Nine Muslim candidates, all from the Congress, emerged victorious in the Karnataka Assembly polls for which results were declared on Saturday.
The Congress won 135 seats out of the total 224, the BJP won 66 and the JDS 19 and others 2.
These were the first Assembly elections in the state since the controversy over hijab and the central government imposed a five-year ban on the Islamist organisation Popular Front of India (PFI). The BJP had scrapped a 4 per cent quota for backward Muslims, which the Congress has promised to restore.
A consolidation of Muslim votes, which make up nearly 13 per cent of the state’s electorate, seems to have worked in favour of the Congress that has won the election with a thumping majority.
The Congress gave tickets to 15 Muslim candidates and nine of them won. The JDS fielded 23 Muslim candidates, but all lost.
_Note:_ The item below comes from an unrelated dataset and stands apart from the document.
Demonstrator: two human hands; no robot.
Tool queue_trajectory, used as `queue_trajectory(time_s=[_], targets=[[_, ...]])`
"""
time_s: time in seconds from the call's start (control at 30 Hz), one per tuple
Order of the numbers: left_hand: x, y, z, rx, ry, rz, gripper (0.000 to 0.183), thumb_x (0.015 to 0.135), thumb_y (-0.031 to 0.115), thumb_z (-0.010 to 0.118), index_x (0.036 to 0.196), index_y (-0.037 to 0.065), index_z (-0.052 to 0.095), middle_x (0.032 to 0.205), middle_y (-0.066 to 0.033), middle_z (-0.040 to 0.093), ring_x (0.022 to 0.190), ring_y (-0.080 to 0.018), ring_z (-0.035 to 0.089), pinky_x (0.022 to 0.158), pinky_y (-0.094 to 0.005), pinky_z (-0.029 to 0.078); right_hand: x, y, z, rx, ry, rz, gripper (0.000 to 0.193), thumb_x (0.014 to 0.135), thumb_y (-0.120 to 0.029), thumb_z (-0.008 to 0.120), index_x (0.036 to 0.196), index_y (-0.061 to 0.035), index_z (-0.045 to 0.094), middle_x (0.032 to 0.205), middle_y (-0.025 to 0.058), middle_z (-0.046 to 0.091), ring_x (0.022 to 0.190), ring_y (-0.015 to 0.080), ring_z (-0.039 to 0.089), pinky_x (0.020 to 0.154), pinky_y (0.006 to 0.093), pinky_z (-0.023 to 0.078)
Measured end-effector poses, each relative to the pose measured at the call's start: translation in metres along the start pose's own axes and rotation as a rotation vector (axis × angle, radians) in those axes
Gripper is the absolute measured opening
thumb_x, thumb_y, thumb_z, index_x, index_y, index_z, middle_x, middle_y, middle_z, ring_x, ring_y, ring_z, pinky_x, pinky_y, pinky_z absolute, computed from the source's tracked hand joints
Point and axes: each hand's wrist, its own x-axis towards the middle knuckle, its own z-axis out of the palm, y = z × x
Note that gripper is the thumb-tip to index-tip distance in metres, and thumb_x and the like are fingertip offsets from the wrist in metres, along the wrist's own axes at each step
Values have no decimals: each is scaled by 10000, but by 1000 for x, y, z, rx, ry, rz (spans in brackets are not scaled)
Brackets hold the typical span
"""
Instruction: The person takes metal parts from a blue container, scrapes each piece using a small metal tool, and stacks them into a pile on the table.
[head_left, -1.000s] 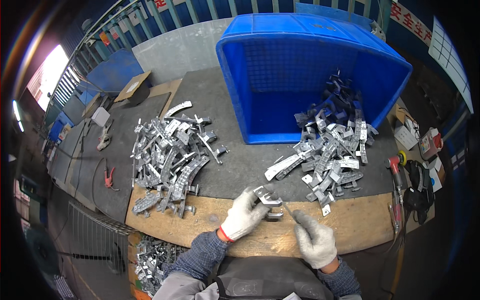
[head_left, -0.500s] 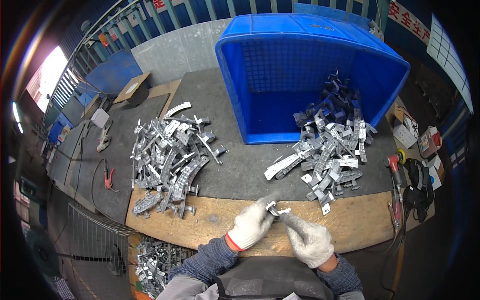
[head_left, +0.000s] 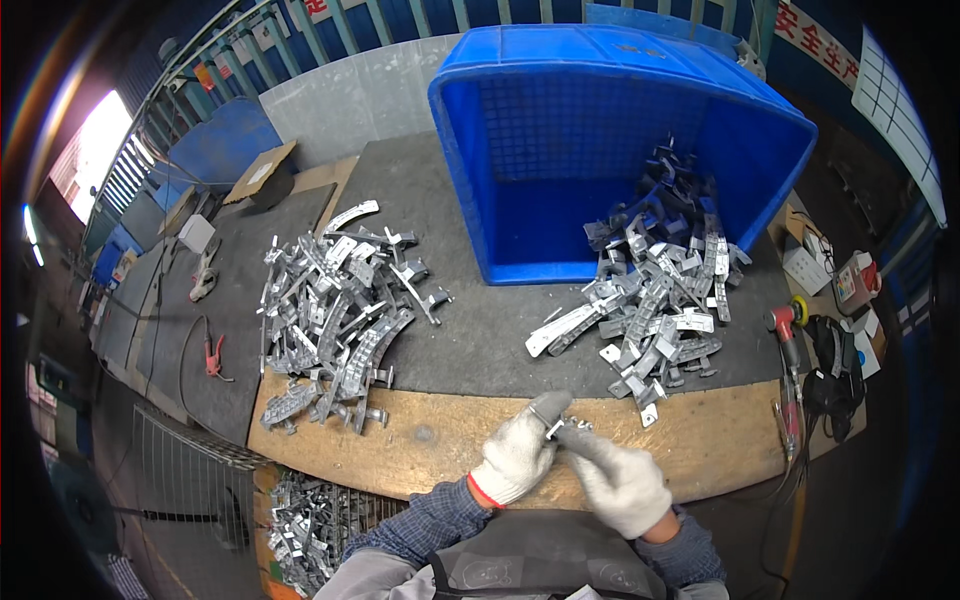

Asaduddin Owaisi’s AIMIM contested two seats and secured only 0.02 per cent of the votes polled. The SDPI — the political outfit of the PFI — met a similar fate as none of its 16 candidates could open their accounts.
Reserved seats
The BJP failed to win even a single seat reserved for the Scheduled Tribe (ST) category in Karnataka.
The party also lost in 24 constituencies out of 36 reserved for the Scheduled Caste (SC) candidates.
Karnataka has 51 reserved constituencies, out of which 36 seats are reserved for SC candidates and 15 for candidates belonging to the ST community.
The BJP's poor show in the reserved seats came despite the outgoing chief minister Basavaraj Bommai's decision to increase reservation for the SC/ST community in the state.
Out of 36 SC seats, Congress candidates won 21, while the BJP candidates emerged victorious in 12 seats. The JDS, which showed poor performance, managed to win just three seats.